The ramifications of Covid-19 mean exporting has been challenging for the past six to eight months, but the impact is worse now than ever, because of decisions shipping companies made when the pandemic was in “full swing”, says Siobhan. “The reduction in the number of boats coming to New Zealand, and therefore the availability of space on these boats, means that we are competing with not just other wine companies but all export products from New Zealand to get our orders on board.”

Ships are being overbooked, so that containers all set to go get “bumped off” and have to wait another two weeks for potential space on another vessel, she says. “Even more challenging is when boats omit coming to Nelson at all – which means that there can be up to a month before another boat is coming in.”

The delays are not just a result of departures from New Zealand, but also because ships are caught up in other ports, which is “something we haven’t experienced before and cannot plan for”, says Siobhan.
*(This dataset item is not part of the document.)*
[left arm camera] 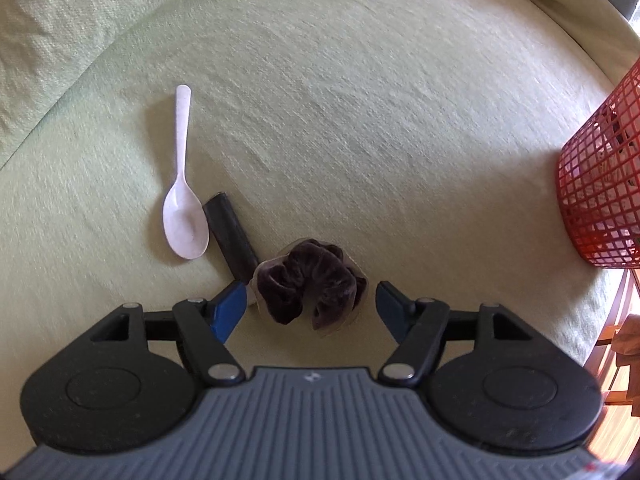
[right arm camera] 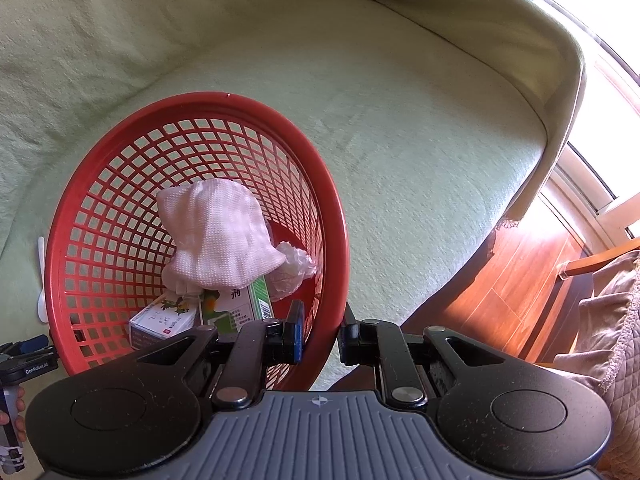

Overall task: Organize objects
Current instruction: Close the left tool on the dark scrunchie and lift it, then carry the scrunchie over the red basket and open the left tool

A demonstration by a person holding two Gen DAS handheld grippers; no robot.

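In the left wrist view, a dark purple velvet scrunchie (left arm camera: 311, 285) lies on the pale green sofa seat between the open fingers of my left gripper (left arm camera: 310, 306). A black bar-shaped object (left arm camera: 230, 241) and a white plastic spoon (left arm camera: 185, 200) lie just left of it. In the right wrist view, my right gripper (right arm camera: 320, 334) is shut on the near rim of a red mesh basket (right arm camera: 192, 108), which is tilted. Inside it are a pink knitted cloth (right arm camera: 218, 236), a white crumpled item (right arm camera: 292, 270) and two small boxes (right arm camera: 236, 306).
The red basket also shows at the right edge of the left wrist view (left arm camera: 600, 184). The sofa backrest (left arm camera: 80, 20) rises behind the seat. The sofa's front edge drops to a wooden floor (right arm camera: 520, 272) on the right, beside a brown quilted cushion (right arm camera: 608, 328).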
Another issue being faced by wine companies is the shortage of containers for use in exporting wines, due to the reduced number of ships coming in, she says.

The delays have resulted in the company missing out on promotional deadlines, particularly in the northern hemisphere, at a time when demand is on the increase because of Covid-19, she adds, noting much higher demand for Sauvignon Blanc over the past year. “This of course is then exasperated by lower yields of 2021.” The late arrival of containers in foreign markets also means delayed payment of invoices, “as customers won’t pay for stock they haven’t received”.

Communication has been key to getting through sketchy shipping schedules, Siobhan says. The company is talking to all its customers and asking for longer lead times on orders so bookings can be made well in advance “with the hope that they will stick”. They are also informing customers as soon as they hear of a delay, she says.

Meanwhile, Marisco has explored other port options to decrease its reliance on Nelson, but with the whole of New Zealand impacted, have had little success on that front, Siobhan says.

Over at Saint Clair Family Estate, export manager Sarah Lissaman says some freight bookings are being amended multiple times before the wine finally departs the country. In one example, a 20-foot container intended for Germany had a ready date for export in early April, but did not depart New Zealand until the end of May, with the original booking amended four times.

In another example of shipping headaches, a tender winning wine destined for Norway had a specific launch date in market, which Saint Clair was in danger of missing, says Sarah. They approached their buyer in Finland to see if they could supply the same wine, but complications with wine labelling laws in Norway derailed that option. “It took multiple emails and suggestions of alternative ways to deliver the wine to market before the issue was finally resolved.”

Sarah says the export issues started to bite during New Zealand’s Covid-19 Alert Level 4 lockdown last year. “Not only was the space on the vessels in short supply and fewer vessels calling at New Zealand ports, but the equipment needed (20 and 40-foot containers) was difficult for the freight forwarders to source.”

However, those freight forwarders have been “fantastic”, and have worked with WineWorks Marlborough to alert the company of any changes to the shipping schedule, Sarah says. “We have had to keep an extra close eye on export certification expiry dates, so that export certification for all wines in our shipments stay current.”

In some cases, Saint Clair’s importers are running out of stock of some wine labels in their markets. “We are doing our best to bottle the new vintage 2021 Sauvignon Blanc as early as we can,” Sarah says. “Demand for our Reserve and Pioneer wines has been very strong and we sold through the 2020 vintage Sauvignon Blanc ahead of previous years.” Cloudy Bay technical director Jim White says the company blended a month earlier than normal, to ensure the 2021 Sauvignon Blanc gets to overseas markets in time for its October 1 launch. “We were worried about shipping delays,” says Jim, explaining a strategy to prioritise bottling of wines with a longer travel time. “We have had to preempt the delays.”